▶ REQUIRED WORK
Each line in the records below, from the one that contains "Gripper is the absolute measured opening" to the one that contains "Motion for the", should be reproduced exactly, the first and last included.

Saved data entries
▼

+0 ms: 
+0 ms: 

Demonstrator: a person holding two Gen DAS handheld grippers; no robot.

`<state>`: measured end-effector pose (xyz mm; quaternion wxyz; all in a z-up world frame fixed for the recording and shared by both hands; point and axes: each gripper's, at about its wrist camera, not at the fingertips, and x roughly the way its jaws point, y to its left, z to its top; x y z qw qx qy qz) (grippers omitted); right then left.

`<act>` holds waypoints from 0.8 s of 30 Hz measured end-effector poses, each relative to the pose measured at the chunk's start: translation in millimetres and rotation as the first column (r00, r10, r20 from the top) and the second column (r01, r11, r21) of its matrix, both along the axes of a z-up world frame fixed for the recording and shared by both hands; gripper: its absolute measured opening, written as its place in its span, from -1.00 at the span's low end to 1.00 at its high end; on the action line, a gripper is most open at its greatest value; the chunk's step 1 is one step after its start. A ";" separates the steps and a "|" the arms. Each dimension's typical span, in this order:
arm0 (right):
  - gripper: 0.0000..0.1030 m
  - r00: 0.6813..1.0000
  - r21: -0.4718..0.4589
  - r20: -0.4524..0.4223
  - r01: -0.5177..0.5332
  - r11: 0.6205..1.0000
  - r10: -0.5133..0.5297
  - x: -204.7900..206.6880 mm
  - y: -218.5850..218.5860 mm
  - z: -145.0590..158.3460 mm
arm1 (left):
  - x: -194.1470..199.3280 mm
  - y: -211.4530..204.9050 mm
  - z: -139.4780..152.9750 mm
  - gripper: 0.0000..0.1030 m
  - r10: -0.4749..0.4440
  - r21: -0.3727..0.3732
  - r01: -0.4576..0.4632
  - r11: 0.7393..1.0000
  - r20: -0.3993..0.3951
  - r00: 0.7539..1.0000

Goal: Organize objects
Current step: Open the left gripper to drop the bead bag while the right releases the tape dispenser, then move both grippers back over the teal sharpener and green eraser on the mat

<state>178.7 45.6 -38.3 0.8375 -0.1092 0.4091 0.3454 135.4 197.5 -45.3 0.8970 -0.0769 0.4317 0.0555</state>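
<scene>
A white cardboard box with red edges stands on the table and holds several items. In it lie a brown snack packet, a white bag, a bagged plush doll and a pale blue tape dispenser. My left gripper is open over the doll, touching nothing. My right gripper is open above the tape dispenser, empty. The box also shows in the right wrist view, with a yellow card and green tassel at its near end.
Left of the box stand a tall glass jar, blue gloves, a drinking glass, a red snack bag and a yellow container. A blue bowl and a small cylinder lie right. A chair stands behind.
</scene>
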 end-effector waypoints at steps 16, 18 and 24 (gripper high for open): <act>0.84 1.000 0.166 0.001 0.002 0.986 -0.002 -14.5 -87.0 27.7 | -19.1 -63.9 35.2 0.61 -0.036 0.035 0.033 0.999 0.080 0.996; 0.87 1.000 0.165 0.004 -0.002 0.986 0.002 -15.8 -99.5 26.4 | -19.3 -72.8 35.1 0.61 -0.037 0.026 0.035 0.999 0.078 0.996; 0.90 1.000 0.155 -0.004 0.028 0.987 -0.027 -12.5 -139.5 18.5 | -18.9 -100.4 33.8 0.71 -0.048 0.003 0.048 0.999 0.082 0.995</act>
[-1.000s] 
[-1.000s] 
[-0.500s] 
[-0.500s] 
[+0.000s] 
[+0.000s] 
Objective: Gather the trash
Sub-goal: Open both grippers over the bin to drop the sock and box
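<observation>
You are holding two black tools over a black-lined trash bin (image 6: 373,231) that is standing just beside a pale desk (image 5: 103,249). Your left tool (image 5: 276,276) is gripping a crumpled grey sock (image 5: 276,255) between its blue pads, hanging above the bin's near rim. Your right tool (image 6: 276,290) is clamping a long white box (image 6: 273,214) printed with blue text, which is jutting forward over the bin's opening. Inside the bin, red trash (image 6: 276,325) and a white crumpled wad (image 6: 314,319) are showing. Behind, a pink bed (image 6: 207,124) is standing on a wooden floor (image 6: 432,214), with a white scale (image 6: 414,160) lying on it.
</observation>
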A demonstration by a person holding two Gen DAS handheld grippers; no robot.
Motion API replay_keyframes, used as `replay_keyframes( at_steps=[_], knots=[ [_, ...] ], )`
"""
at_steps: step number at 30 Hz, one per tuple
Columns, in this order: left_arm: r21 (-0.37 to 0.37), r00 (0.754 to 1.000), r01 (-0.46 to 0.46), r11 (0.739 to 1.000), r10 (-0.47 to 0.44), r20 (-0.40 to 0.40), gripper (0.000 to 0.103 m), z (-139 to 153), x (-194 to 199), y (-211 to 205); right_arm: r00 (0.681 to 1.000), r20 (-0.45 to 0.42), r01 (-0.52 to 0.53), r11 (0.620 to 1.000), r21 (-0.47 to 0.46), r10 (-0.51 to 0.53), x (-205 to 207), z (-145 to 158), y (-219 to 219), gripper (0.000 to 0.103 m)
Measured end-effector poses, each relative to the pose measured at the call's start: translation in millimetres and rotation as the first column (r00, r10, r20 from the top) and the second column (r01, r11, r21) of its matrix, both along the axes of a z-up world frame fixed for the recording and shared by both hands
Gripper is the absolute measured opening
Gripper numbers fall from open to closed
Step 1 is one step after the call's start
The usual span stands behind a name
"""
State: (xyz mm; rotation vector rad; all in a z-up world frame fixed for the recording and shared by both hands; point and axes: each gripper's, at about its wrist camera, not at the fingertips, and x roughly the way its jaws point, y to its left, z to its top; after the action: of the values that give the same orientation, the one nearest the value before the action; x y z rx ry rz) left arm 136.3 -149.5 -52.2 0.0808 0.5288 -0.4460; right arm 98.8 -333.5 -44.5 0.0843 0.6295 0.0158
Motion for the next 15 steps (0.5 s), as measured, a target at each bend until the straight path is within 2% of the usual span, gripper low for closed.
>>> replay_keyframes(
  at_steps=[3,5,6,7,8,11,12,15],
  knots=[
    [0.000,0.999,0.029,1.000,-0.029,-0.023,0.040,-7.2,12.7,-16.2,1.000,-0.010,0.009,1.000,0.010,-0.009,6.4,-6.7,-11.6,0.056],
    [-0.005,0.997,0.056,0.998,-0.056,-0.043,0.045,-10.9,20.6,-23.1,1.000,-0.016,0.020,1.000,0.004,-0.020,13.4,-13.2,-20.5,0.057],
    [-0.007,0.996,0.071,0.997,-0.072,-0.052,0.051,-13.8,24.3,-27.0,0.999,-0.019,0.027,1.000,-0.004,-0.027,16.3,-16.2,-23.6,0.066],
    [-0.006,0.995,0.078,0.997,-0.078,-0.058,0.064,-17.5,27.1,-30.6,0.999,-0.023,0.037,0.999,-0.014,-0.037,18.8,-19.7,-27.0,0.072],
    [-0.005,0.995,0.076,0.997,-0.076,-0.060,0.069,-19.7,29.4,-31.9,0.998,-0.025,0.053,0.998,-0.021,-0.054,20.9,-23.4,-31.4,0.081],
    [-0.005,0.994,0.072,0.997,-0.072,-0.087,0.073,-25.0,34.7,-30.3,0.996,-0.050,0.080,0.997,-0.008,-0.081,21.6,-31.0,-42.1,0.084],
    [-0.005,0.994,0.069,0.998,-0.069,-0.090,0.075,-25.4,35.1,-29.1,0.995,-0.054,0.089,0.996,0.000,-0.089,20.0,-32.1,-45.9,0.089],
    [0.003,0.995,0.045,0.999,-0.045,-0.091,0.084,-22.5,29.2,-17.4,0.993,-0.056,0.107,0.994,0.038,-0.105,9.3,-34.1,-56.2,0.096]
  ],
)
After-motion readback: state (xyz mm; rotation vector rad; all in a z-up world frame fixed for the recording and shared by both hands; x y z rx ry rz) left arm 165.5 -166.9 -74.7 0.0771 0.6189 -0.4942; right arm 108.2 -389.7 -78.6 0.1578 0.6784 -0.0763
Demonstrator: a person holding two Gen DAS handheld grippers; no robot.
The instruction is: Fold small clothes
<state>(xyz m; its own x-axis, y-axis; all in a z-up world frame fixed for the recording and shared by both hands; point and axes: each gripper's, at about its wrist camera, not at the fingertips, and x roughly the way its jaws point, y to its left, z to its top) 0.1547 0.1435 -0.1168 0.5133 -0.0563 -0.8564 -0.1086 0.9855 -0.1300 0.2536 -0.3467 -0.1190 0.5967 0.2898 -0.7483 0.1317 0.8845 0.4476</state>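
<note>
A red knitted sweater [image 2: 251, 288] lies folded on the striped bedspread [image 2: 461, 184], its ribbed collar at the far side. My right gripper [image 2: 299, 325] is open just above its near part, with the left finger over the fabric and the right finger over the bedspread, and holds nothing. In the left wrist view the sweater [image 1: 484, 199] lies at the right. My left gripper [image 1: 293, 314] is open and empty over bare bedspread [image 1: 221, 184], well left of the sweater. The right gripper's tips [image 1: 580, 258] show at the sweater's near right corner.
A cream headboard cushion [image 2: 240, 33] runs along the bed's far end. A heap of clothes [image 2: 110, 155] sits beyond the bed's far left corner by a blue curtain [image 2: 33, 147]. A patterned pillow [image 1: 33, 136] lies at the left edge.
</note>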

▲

▶ YOUR RESPONSE
Gripper is the absolute measured opening
Gripper numbers fall from open to closed
Step 1 is one step after the call's start
The usual span stands behind a name
"""
State: (xyz mm; rotation vector rad; all in a z-up world frame fixed for the recording and shared by both hands; point and axes: each gripper's, at about its wrist camera, not at the fingertips, and x roughly the way its jaws point, y to its left, z to its top; after the action: of the values that give the same orientation, the one nearest the value before the action; x y z rx ry rz) left arm 136.3 -149.5 -52.2 0.0808 0.5288 -0.4460; right arm 98.8 -333.5 -44.5 0.0843 0.6295 0.0158
Motion for the next 15 steps (0.5 s), as measured, a target at each bend until the straight path is within 2% of the usual span, gripper low for closed.

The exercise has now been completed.